_Task objective:_ Copy the listing out in full. Keep every word as it is.

_Stored data:_
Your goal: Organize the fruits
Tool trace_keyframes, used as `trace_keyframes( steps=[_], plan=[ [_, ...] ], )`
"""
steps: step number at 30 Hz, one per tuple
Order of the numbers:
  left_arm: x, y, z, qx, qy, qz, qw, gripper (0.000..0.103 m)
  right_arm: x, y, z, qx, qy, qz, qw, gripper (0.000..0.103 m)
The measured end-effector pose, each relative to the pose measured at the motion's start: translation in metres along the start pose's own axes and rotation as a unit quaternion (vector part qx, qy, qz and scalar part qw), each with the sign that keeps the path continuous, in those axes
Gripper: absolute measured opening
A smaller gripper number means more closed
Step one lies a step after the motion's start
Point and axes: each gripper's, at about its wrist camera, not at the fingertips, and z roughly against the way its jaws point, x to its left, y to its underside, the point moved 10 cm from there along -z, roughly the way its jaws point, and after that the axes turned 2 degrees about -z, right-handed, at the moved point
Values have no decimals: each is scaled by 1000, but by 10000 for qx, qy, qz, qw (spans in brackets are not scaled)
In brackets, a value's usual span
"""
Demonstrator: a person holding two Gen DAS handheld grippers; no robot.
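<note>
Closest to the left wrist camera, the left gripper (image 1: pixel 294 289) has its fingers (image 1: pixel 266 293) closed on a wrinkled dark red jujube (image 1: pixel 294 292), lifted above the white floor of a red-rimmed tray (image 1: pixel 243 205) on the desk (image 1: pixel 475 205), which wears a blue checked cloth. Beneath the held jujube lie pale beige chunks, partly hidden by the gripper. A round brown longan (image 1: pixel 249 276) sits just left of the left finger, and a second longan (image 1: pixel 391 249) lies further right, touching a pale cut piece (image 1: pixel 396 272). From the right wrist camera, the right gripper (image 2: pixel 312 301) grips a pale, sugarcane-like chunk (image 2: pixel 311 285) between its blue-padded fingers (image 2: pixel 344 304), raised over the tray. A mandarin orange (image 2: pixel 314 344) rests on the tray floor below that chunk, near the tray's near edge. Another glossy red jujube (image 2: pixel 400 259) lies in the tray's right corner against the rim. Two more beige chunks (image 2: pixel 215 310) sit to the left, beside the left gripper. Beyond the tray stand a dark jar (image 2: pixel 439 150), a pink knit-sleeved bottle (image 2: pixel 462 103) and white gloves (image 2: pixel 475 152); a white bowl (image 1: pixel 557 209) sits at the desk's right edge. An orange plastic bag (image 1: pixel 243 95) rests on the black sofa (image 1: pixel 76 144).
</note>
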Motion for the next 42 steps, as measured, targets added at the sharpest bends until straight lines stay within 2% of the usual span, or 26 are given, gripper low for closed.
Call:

_Task solution:_
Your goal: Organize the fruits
Tool trace_keyframes, used as `trace_keyframes( steps=[_], plan=[ [_, ...] ], )`
"""
steps: step number at 30 Hz, one per tuple
Order of the numbers:
  left_arm: x, y, z, qx, qy, qz, qw, gripper (0.000..0.103 m)
  right_arm: x, y, z, qx, qy, qz, qw, gripper (0.000..0.103 m)
The measured end-effector pose, each relative to the pose measured at the motion's start: translation in metres along the start pose's own axes and rotation as a unit quaternion (vector part qx, qy, qz and scalar part qw), each with the sign that keeps the path continuous, in those axes
Gripper: absolute measured opening
A smaller gripper number means more closed
Step one lies a step after the motion's start
Point and axes: each gripper's, at about its wrist camera, not at the fingertips, and z roughly against the way its jaws point, x to its left, y to its underside, the point moved 10 cm from there along -z, roughly the way its jaws point, and after that the axes turned 2 degrees about -z, right-handed, at the moved point
Values have no decimals: each is scaled by 1000, but by 10000 for qx, qy, qz, qw (spans in brackets are not scaled)
In brackets, a value's usual span
"""
Demonstrator: a person holding two Gen DAS handheld grippers; no robot.
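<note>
Closest to the left wrist camera, the left gripper (image 1: pixel 294 289) has its fingers (image 1: pixel 266 293) closed on a wrinkled dark red jujube (image 1: pixel 294 292), lifted above the white floor of a red-rimmed tray (image 1: pixel 243 205) on the desk (image 1: pixel 475 205), which wears a blue checked cloth. Beneath the held jujube lie pale beige chunks, partly hidden by the gripper. A round brown longan (image 1: pixel 249 276) sits just left of the left finger, and a second longan (image 1: pixel 391 249) lies further right, touching a pale cut piece (image 1: pixel 396 272). From the right wrist camera, the right gripper (image 2: pixel 312 301) grips a pale, sugarcane-like chunk (image 2: pixel 311 285) between its blue-padded fingers (image 2: pixel 344 304), raised over the tray. A mandarin orange (image 2: pixel 314 344) rests on the tray floor below that chunk, near the tray's near edge. Another glossy red jujube (image 2: pixel 400 259) lies in the tray's right corner against the rim. Two more beige chunks (image 2: pixel 215 310) sit to the left, beside the left gripper. Beyond the tray stand a dark jar (image 2: pixel 439 150), a pink knit-sleeved bottle (image 2: pixel 462 103) and white gloves (image 2: pixel 475 152); a white bowl (image 1: pixel 557 209) sits at the desk's right edge. An orange plastic bag (image 1: pixel 243 95) rests on the black sofa (image 1: pixel 76 144).
</note>
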Motion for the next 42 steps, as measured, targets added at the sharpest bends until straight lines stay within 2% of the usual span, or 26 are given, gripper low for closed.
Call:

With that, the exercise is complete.